Quant à la force utilisée par les agents pour arrêter le plaignant, la preuve ne permet pas d’établir qu’elle était excessive. Selon l’une des versions des événements, les agents auraient fait preuve d’une force gratuite à l’endroit du plaignant, avant et après l’avoir menotté, mais il serait imprudent et risqué de porter des accusations en se fondant sur cette version des événements, en raison des faiblesses que contient cette preuve. Par exemple, selon cette version des événements, un seul des agents aurait été à l’origine de la force employée. Il est cependant clair que plusieurs agents ont participé à l’arrestation du plaignant.
Pour leur part, les agents affirment que le plaignant a été mis au sol après avoir résisté aux premiers efforts de l’AI pour l’arrêter. La mise au sol m’apparaît comme une tactique raisonnable pour mieux parer à toute autre résistance de la part du plaignant. Par la suite, le plaignant a résisté aux efforts déployés par les agents pour lui passer les menottes, en agitant ses jambes et en refusant de sortir ses bras de sous son torse. Il a reçu trois coups de poing au visage de la part de l’AT no 3 et d’autres coups de la part de l’AI (l’ampleur de la force utilisée par ce dernier n’a pas été divulguée).

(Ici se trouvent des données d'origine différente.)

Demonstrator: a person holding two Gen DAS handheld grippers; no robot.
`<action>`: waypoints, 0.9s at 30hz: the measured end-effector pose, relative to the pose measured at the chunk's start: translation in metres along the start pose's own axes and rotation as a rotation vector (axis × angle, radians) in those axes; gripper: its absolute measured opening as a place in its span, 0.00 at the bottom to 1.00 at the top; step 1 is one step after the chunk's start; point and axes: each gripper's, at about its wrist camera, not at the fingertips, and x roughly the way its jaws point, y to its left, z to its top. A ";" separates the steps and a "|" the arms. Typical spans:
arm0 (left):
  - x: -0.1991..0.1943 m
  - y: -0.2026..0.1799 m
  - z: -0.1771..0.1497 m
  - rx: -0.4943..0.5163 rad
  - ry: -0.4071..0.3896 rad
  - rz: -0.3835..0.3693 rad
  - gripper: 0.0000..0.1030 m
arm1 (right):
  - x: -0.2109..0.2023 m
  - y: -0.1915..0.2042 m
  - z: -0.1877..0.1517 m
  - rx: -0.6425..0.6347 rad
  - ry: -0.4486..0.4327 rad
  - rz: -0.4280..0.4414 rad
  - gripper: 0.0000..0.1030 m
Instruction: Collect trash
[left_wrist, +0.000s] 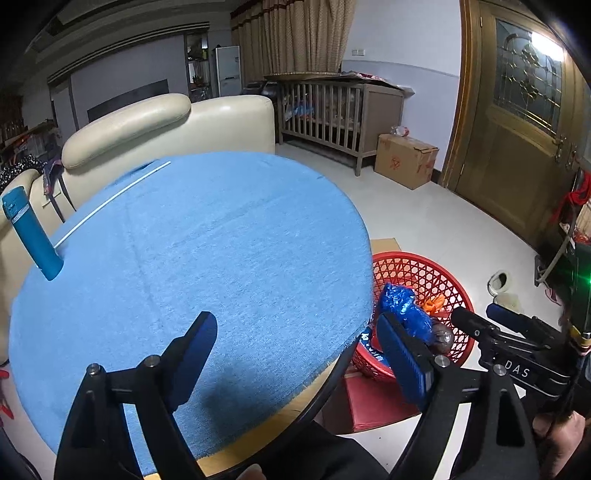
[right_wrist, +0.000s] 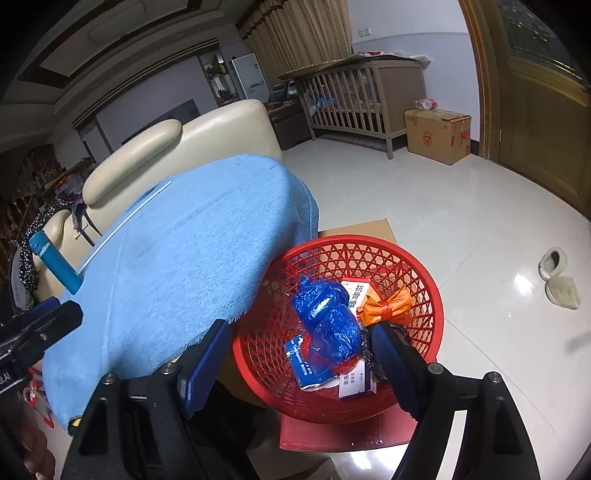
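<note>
Where blue cloth (left_wrist: 207, 236) covers table | basket (right_wrist: 332, 251) on floor beside

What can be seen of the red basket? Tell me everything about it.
The red basket is round, of plastic as it looks, with open lattice walls and a solid rim. It stands upright on the floor beside the blue-covered table, partly on flat cardboard and a red flat thing. Inside lie a crumpled blue bag, an orange wrapper and small printed boxes. Neither gripper touches it.

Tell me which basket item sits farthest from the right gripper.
The orange wrapper, by the white box at the far side; the blue bag lies nearer the right gripper.
</note>
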 end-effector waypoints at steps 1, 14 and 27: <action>0.000 -0.001 0.000 0.005 -0.001 0.002 0.86 | 0.000 0.000 0.000 -0.001 0.000 0.000 0.79; 0.002 -0.001 -0.003 0.006 0.004 0.012 0.86 | 0.001 0.004 0.000 -0.010 0.004 0.005 0.79; 0.003 -0.004 -0.005 0.011 0.009 0.013 0.86 | 0.001 0.005 -0.001 -0.012 0.002 0.005 0.79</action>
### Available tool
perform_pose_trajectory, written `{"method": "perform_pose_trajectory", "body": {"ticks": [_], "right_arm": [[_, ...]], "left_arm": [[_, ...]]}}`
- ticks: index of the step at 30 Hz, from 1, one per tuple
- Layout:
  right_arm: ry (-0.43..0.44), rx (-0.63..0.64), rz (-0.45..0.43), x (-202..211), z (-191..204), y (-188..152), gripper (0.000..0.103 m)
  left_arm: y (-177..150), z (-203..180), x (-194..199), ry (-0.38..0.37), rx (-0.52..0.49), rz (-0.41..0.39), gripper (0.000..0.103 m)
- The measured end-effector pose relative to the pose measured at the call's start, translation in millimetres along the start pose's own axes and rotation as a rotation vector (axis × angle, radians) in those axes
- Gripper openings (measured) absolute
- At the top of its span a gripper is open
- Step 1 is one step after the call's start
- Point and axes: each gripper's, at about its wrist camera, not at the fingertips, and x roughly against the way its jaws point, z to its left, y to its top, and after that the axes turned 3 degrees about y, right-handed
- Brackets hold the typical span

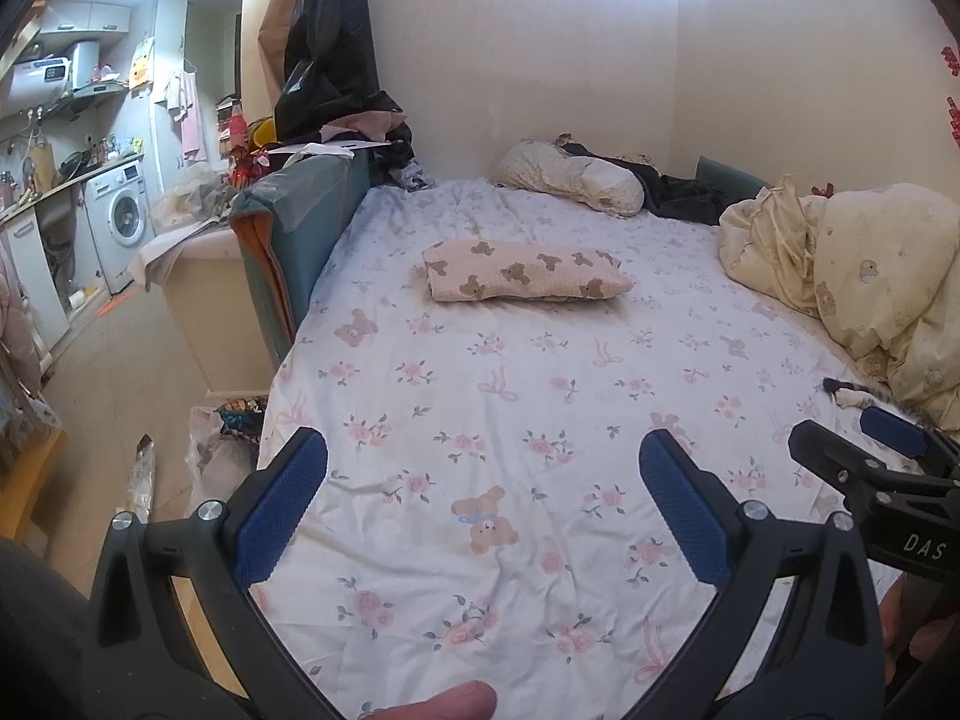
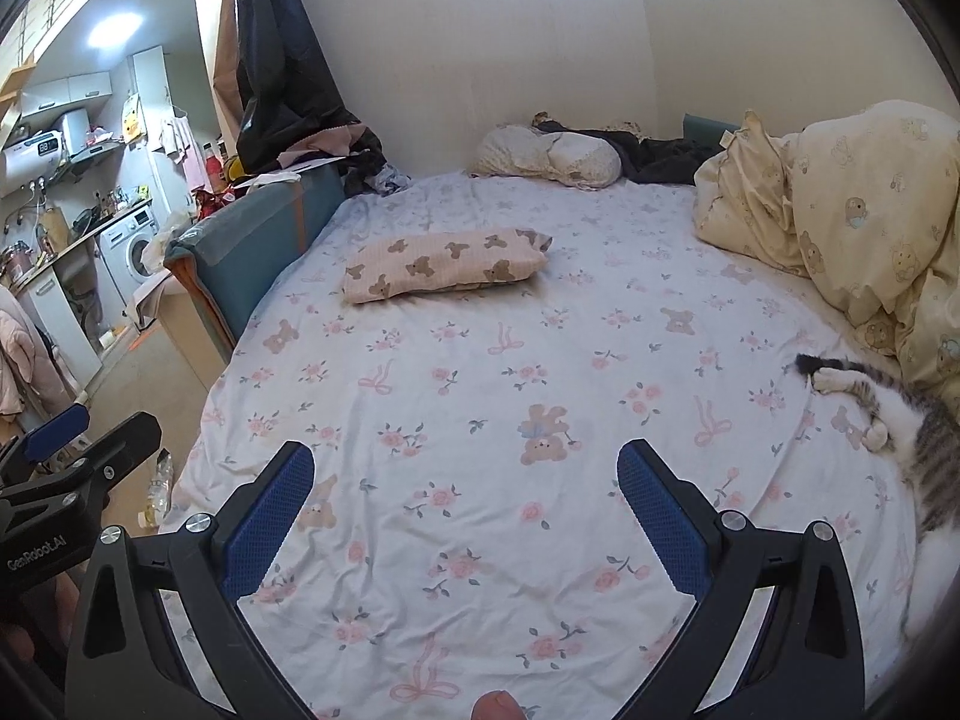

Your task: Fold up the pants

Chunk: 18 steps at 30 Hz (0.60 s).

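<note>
The pants [image 1: 525,272] are pink with brown bear prints and lie folded into a compact rectangle on the bed's far middle; they also show in the right wrist view [image 2: 445,265]. My left gripper [image 1: 483,456] is open and empty, held above the floral sheet well short of the pants. My right gripper [image 2: 465,468] is open and empty too, above the sheet near the bed's front. The right gripper also shows at the right edge of the left wrist view [image 1: 864,438], and the left gripper at the left edge of the right wrist view [image 2: 90,429].
A cat [image 2: 888,408] lies at the bed's right side. A cream duvet [image 2: 852,210] is piled at the right, a pillow [image 2: 552,159] and dark clothes at the head. A teal padded bed rail [image 1: 294,228] lines the left edge, with a kitchen and washing machine [image 1: 123,219] beyond.
</note>
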Motion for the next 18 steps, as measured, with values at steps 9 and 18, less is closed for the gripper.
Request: {"method": "perform_pose_trajectory", "body": {"ticks": [9, 18], "right_arm": [[-0.004, 0.013, -0.011, 2.4, 3.9, 0.2, 0.103], [-0.008, 0.016, -0.019, 2.7, 4.7, 0.3, 0.103]], "left_arm": [[0.6, 0.4, -0.4, 0.0, -0.002, -0.003, 0.102], [-0.4, -3.4, 0.5, 0.007, -0.002, -0.004, 0.102]]}}
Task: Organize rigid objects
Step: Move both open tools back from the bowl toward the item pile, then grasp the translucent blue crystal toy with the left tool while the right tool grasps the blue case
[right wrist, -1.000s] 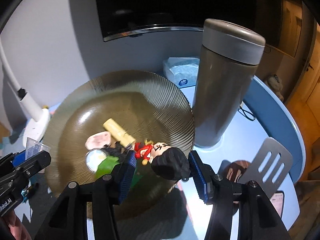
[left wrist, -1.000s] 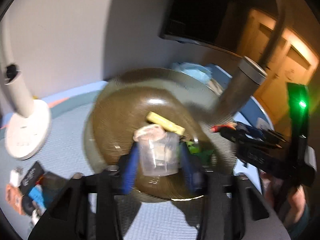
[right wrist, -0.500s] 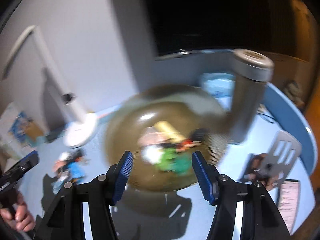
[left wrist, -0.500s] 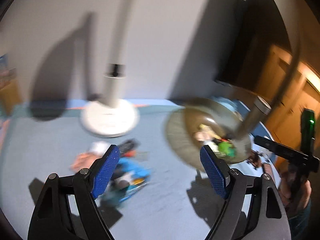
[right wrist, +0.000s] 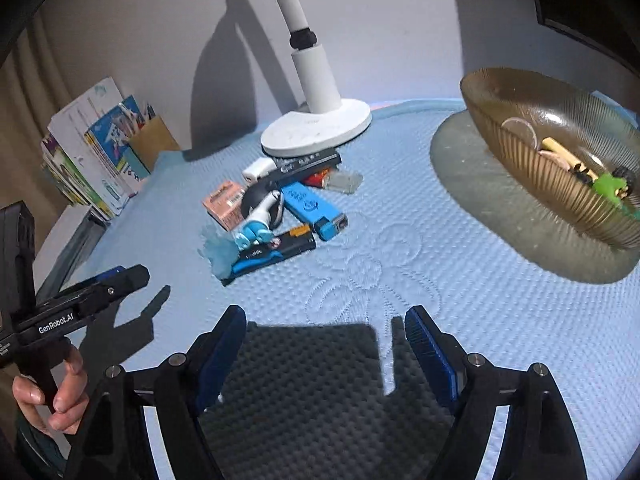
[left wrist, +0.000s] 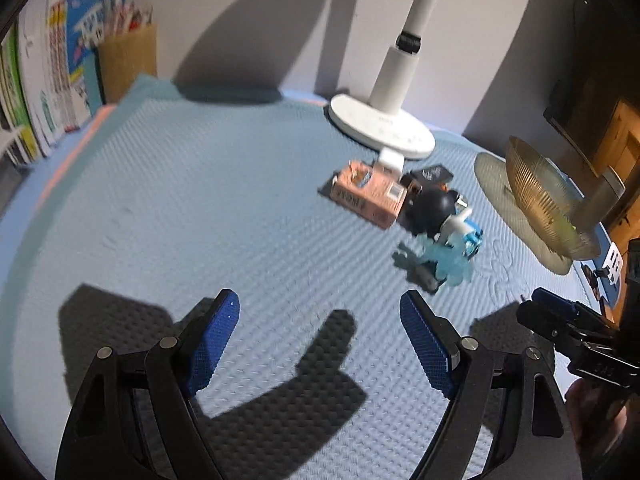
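Observation:
A ribbed amber glass bowl (right wrist: 528, 168) at the right holds several small items, among them a yellow stick (right wrist: 560, 152) and a green piece (right wrist: 608, 190). It also shows in the left wrist view (left wrist: 536, 196). A pile of small objects lies on the blue mat: a pink box (right wrist: 224, 204), a blue lighter (right wrist: 312, 210), a blue and black figure (right wrist: 260, 220), a black tool (right wrist: 276, 254). The pink box (left wrist: 366, 194) and the figure (left wrist: 444, 232) show in the left wrist view. My left gripper (left wrist: 320, 340) is open and empty. My right gripper (right wrist: 326, 350) is open and empty, short of the pile.
A white lamp base (right wrist: 316, 130) with its pole stands behind the pile. Books and a brown pen holder (right wrist: 154, 140) stand at the back left. A grey flask (left wrist: 596, 200) stands behind the bowl. The blue mat (left wrist: 180, 200) stretches to the left.
A second ago both grippers held items over the bowl: a clear cup in the left, a dark-haired figure in the right. Both are now open, empty, and have swung left toward the pile.

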Demonstrator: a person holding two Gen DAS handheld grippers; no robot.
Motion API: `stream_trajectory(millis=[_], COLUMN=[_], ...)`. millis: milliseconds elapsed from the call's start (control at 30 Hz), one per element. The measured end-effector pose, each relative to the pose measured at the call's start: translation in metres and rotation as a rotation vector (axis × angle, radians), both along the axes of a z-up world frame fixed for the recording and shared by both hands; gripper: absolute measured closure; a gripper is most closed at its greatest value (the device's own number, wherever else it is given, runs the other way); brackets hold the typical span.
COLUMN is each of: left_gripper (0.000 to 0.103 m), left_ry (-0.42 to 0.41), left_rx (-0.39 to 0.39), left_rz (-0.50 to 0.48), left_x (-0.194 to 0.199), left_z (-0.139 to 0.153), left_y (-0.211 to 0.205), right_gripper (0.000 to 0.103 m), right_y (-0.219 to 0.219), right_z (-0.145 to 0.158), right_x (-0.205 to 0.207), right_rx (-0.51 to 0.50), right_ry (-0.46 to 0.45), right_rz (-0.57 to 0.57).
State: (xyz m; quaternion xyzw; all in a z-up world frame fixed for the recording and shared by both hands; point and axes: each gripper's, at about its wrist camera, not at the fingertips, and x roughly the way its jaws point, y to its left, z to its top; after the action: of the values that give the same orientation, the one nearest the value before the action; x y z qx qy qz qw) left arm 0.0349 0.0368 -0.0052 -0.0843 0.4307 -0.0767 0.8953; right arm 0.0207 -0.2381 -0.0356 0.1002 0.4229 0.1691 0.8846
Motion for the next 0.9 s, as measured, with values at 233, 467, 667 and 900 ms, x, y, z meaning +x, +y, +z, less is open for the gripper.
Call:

Ces coups de poing, ainsi que la lutte qui a eu lieu avec l’AT no 1 et l’AT no 2, ont permis de maîtriser le plaignant et de le menotter, et aucune autre force n’a été utilisée par la suite.

Au vu de ce qui précède, et puisque je n’ai guère raison de croire que la preuve alléguant l’utilisation d’une force excessive contre le plaignant est plus proche de la vérité que la preuve fournie par les agents, et puisque je n’ai aucune raison de remettre en question la fiabilité de la preuve des agents, il n’y a pas lieu de déposer des accusations dans cette affaire. Le dossier est donc clos.


Date : 15 décembre 2023

Approuvé électroniquement par

Joseph Martino
Directeur
Unité des enquêtes spéciales

Notes

  • 1) Les renseignements fournis dans cette section reflètent les renseignements fournis à l’UES au moment de la notification et ne reflètent pas nécessairement les faits constatés par l’UES dans le cadre de son enquête. [Retour au texte]
  • 2) Les documents suivants contiennent des renseignements personnels délicats qui ne sont pas divulgués, comme le prévoit le paragraphe 34 (2) de la Loi de 2019 sur l’Unité des enquêtes spéciales. Les principaux éléments des documents sont résumés ci-dessous. [Retour au texte]

Note:

La version originale anglaise signée du rapport fait autorité. En cas de divergence entre cette version et les versions anglaise ou française en ligne, la version originale anglaise signée du rapport l’emporte.